母方の祖父小森瑞雲(こもりずいうん)は、信心深く、朝と夕に、必ず般若心経を朗々と詠んだ。年を経てくすんだ金色の袈裟を掛け、大きな座布団にゆったりと座った姿は、並のお坊さま以上にさまになっていた。
日本海に面した兵庫県旧浜坂町(現・新温泉町)の表具師であったが、隠居後は、全国諸寺を行脚した。その四女である母四奈は、同志社女専卒の英語教師で、英文の冒険小説は読んだが、お経は詠まなかった。
にもかかわらず、小学生の私には、般若心経を詠ませた。私のせっかちな性格を直すためだという。神聖な般若心経をそういうよこしまな目的(?)に使ってよいのかについて、私は子ども心に疑問を感じていた。だから、とばすところはとばして、詠むのは核心部分に止めた。要するに、早く遊びに出たかったのである。
核心部分がどこかは、正直わかっていなかったが、それでも「色即是空 空即是色」は、私の心に刻み込まれた。なにしろ冒頭の部分でとばすわけにはいかず、口調もよいから覚え込んだだけであるが、中学から高校へと進み、恋の悩みや死の誘惑など、思春期の波立つ心を持て余すうち、「諸行無常」の言葉が、すんなりと身にしみ込んだのである。「色即是空」の思想の深みにふれたと思った。
● 「色即是空」の思想とともに
第二次世界大戦を小学生時代に経験し、戦後の長い日本の平和と、世界各地で絶え間なく起きる悲惨な戦争が併存する時代を73年間生きてくると、おのずから「色即是空」の思想も体内で熟してくる。
私は、宗教とは、有限の人間の無限に対する願望に応える思想だと理解している。人間は他のあらゆる生物と同様に有限の身であるにもかかわらず、身に備わった生存本能は死をおそれ、無限の生を望む。これに応えるには、身を無限と一体化させるしかない。しかし、それは現象的、科学的には不可能であるから、無限に帰すると信じる以外に方策はない。その信仰の対象が、神か仏である。
神は無限であり、絶対である。その使者がキリスト、ムハンマドなどであるが、彼らは唯一絶対の神の、唯一絶対の使者、つまり、神の言葉の唯一の伝達者である。したがって、使者の言葉が異なる時、宗派の争いが生じる。

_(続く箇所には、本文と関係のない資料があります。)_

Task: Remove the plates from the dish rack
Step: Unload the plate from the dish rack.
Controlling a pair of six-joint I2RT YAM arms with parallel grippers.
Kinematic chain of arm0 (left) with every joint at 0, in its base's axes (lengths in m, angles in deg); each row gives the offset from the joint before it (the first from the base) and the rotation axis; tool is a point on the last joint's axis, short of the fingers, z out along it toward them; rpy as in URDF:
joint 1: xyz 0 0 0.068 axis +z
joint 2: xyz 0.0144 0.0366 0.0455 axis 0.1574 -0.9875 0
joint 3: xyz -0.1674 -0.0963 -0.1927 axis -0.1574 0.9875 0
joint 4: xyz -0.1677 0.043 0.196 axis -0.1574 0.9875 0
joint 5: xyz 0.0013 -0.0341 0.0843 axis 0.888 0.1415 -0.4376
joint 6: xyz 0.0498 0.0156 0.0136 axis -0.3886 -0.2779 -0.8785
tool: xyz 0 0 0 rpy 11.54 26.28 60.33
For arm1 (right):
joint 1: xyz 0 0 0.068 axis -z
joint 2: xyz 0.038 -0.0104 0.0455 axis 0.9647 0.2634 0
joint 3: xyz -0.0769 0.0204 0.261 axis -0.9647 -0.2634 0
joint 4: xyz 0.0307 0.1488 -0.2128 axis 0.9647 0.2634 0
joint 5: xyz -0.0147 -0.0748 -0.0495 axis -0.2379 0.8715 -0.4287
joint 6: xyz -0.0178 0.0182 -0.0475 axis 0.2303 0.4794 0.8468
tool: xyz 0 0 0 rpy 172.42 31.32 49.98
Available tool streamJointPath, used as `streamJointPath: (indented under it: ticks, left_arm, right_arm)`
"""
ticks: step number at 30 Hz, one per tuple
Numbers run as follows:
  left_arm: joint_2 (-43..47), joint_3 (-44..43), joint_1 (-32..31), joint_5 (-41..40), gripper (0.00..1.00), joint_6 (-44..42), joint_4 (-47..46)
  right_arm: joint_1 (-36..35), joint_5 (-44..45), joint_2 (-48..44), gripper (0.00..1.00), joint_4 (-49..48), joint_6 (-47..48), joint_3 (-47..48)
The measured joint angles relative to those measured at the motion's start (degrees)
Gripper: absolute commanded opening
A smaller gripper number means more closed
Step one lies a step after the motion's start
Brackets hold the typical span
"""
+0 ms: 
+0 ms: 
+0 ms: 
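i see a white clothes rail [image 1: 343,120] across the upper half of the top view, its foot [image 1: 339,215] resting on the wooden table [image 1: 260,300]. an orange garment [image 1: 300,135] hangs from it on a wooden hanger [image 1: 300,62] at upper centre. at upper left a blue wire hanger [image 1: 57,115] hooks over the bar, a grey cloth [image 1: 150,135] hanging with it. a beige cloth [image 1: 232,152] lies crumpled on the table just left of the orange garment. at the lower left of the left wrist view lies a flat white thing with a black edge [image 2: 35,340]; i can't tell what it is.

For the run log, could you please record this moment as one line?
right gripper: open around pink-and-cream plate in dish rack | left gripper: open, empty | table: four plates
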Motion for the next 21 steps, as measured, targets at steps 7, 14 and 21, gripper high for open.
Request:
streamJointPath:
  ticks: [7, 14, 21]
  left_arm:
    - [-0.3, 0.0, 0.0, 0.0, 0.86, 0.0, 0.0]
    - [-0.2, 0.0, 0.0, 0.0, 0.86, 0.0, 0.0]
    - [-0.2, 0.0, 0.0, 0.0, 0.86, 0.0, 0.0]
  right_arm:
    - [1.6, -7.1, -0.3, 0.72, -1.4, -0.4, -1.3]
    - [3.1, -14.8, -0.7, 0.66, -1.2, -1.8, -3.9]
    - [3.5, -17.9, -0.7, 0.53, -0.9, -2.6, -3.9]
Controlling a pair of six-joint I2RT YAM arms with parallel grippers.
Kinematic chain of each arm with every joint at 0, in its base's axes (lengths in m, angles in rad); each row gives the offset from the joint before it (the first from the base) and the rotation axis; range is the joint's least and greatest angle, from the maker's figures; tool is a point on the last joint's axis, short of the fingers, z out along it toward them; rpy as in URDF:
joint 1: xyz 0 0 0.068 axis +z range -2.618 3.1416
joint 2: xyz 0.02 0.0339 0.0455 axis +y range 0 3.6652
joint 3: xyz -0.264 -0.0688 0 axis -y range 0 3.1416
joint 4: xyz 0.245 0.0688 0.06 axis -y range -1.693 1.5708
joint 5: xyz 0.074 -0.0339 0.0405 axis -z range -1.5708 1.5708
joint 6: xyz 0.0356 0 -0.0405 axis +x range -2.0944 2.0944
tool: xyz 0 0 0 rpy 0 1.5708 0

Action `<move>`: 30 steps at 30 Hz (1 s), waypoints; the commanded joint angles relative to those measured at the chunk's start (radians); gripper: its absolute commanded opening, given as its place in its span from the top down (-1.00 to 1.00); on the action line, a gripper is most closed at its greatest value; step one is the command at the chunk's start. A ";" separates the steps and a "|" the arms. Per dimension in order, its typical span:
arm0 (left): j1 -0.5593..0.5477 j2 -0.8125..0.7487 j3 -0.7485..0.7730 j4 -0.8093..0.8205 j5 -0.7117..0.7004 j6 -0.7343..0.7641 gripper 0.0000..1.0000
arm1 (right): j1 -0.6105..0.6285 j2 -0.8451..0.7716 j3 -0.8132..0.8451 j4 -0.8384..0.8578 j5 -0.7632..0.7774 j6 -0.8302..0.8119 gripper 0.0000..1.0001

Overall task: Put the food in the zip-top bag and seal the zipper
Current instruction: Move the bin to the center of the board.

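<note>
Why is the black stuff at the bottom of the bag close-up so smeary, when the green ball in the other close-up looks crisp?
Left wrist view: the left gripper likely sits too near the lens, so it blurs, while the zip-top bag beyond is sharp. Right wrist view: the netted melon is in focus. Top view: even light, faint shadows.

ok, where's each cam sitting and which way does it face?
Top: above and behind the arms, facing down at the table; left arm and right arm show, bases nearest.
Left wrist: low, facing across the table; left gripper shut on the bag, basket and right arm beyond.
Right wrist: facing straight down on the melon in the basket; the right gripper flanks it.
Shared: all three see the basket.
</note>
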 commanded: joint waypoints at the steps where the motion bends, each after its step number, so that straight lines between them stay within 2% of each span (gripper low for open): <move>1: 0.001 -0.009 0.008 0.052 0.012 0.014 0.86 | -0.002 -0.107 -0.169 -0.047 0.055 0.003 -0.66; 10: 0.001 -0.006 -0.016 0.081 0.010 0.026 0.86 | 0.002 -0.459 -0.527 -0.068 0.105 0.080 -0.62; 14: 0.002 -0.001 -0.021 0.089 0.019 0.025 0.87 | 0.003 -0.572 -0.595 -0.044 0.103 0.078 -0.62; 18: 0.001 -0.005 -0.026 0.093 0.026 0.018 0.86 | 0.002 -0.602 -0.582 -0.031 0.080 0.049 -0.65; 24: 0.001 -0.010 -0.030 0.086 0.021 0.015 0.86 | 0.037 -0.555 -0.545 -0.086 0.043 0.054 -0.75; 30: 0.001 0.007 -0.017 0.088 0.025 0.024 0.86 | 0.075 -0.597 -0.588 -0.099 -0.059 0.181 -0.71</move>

これに対し、絶対無限を求めたお釈迦様は仏と化し、その道を追う高僧たちも、それぞれに仏と化して、信仰の対象となった。その説くところに差があるから、宗派の争いは起きたが、仏様は神の使者のように唯一絶対の伝達者であるとは主張されないから、必然的な排他性はない。仏教は、共存可能な宗教である。私は、そこが素晴らしいところだと思う。人の心を救う宗教が、闘いをつくり出してはならないのである。
● 絶対無限なる「空」とは何か
では、仏教において、神に匹敵する絶対無限なるものは存在しないのだろうか。
私は、勝手に、それが「空」なのではないかと思っている。色即是空の「空」である。現代の科学的知識でいえば、「空」は、大空を含む無限の宇宙だといってもよいのかもしれない。現実には宇宙も有限であろうが、個々の人間からすれば、宇宙はほとんど無限に近い存在だからである。
成仏した高僧たちが、有限の身で無限を求める時、彼らの思惟は、有限の身が帰っていく広大無限、静寂不動、不変絶対の世界に至るであろう。そして、修行により欲と心とを無にした時、その世界を体感して、悟りを開くのではなかろうか。その世界が「空」なのだと思う。
そして、体感した無限の世界で現世をみれば、そこにある色(物体)は、すべて、空にすぎないと自覚するのであろう。
その自覚を「諸行無常」と言い表したのであろうが、それは、現世のレベルで「無限の前に、有限ははかない」と言っているにすぎない。では、「無限」である「空」とは何なのか。
私の思い込みかもしれないが、仏教は、「空とは何か。無限とは何か。無限と一体化すればどうなるか」は、思想として言っていないのだと思う。人に無限を説くための俗説は別として、仏と化した高僧たちは、その答えを出さなかった。そして、それは正しいであろう。なぜなら、無限とは、本来、答えを出せない、抽象的な存在だからである。
私自身、「色即是空」の世界に生き、やがて無限に帰するものと信じているが、だからこそ、有限の身のうちに、色(この世)を楽しみ、有限の身を大切にして、したいことを可能な限り、しておきたいと念じている。
有限の生命のあるうちに無限に近づこうとするのではなく、有限のうちは有限をきわめたいと思うのである。その方が成仏しやすいと考えているが、身勝手であろうか。